Häufig gestellte Fragen (FAQ) zu Fliesenfehlern

1. Was kann ich tun, wenn ich hohle Stellen unter meinen neuen Fliesen bemerke?

Zunächst ist es wichtig, den Umfang festzustellen. Sind es nur ein oder zwei Fliesen am Rand, ist das Risiko geringer. Liegen jedoch Fliesen in der Mitte des Raumes oder in stark begangenen Bereichen hohl, sollten diese ausgetauscht werden. Es gibt spezielle Injektionsverfahren, bei denen dünnflüssiger Harz unter die Fliese gespritzt wird, um den Hohlraum zu füllen. Dies ist jedoch oft nur eine Notlösung. Ein Fachmann sollte prüfen, ob ein systematischer Verlegefehler vorliegt, der die gesamte Fläche gefährdet.
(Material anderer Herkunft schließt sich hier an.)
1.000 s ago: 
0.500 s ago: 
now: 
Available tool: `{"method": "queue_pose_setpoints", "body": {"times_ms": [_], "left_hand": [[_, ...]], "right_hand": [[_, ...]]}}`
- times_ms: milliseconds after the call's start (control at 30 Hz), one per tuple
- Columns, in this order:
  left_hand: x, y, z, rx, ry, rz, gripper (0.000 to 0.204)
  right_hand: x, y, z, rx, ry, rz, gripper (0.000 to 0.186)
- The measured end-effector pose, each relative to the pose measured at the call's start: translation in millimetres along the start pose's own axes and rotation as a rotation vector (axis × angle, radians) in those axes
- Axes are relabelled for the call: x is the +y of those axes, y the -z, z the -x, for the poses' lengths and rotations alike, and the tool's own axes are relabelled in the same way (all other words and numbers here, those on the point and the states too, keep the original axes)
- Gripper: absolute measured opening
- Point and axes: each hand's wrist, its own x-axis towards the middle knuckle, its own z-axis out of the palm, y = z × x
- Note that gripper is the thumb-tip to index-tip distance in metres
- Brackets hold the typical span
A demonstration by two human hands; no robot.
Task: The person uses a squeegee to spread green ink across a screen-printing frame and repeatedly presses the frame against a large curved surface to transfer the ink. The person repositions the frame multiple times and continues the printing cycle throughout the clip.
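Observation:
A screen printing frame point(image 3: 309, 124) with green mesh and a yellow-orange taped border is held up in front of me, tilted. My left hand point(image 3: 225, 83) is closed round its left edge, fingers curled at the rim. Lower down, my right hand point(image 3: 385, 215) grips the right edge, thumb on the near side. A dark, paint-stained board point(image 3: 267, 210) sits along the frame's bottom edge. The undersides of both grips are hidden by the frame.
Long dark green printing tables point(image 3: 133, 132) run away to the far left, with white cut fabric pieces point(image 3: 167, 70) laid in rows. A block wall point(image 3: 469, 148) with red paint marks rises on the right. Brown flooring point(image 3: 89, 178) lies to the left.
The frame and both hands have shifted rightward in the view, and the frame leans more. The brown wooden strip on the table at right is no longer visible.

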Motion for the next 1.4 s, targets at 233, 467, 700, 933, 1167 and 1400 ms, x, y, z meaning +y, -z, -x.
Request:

2. Ein Riss geht mitten durch eine Fliese – wer haftet dafür?

Wenn der Riss innerhalb der Gewährleistungsfrist auftritt, muss die Ursache geklärt werden. Liegt es an einer fehlenden Dehnungsfuge oder wurde auf zu frischem Estrich verlegt, ist dies ein klarer Ausführungsfehler des Fliesenlegers. Ist jedoch der Estrich selbst gerissen (statische Probleme des Gebäudes), liegt die Verantwortung oft beim Estrichleger oder Statiker. Eine fachmännische Begutachtung ist hier unumgänglich, um die Haftungsfrage zu klären.

3. Warum verfärben sich meine Fugen nach ein paar Monaten ungleichmäßig?

Dies kann mehrere Ursachen haben. Wenn der Untergrund beim Verfugen noch zu feucht war, wandern Mineralien und Feuchtigkeit nach oben und verursachen Flecken. Auch die Verwendung von zu viel Waschwasser beim Reinigen der Fugen wäscht Pigmente aus. Ein weiterer Grund kann die Nutzung von ungeeigneten, stark sauren Reinigungsmitteln im Alltag sein, die die Struktur der Fuge angreifen und Schmutz tiefer eindringen lassen.

4. Kann man Überzähne (Kanten) nachträglich entfernen?

Bei Keramikfliesen ist das leider kaum möglich, ohne die Oberfläche zu beschädigen. Bei Naturstein (z. B. Marmor oder Granit) kann man den gesamten Boden im eingebauten Zustand schleifen und polieren, um eine absolut ebene Fläche zu erhalten. Bei normalen Fliesen hilft bei massiven Überzähnen oft nur das vorsichtige Herausschlagen und Neuverlegen der betroffenen Platten, was jedoch das Risiko birgt, die angrenzende Abdichtung oder benachbarte Fliesen zu beschädigen.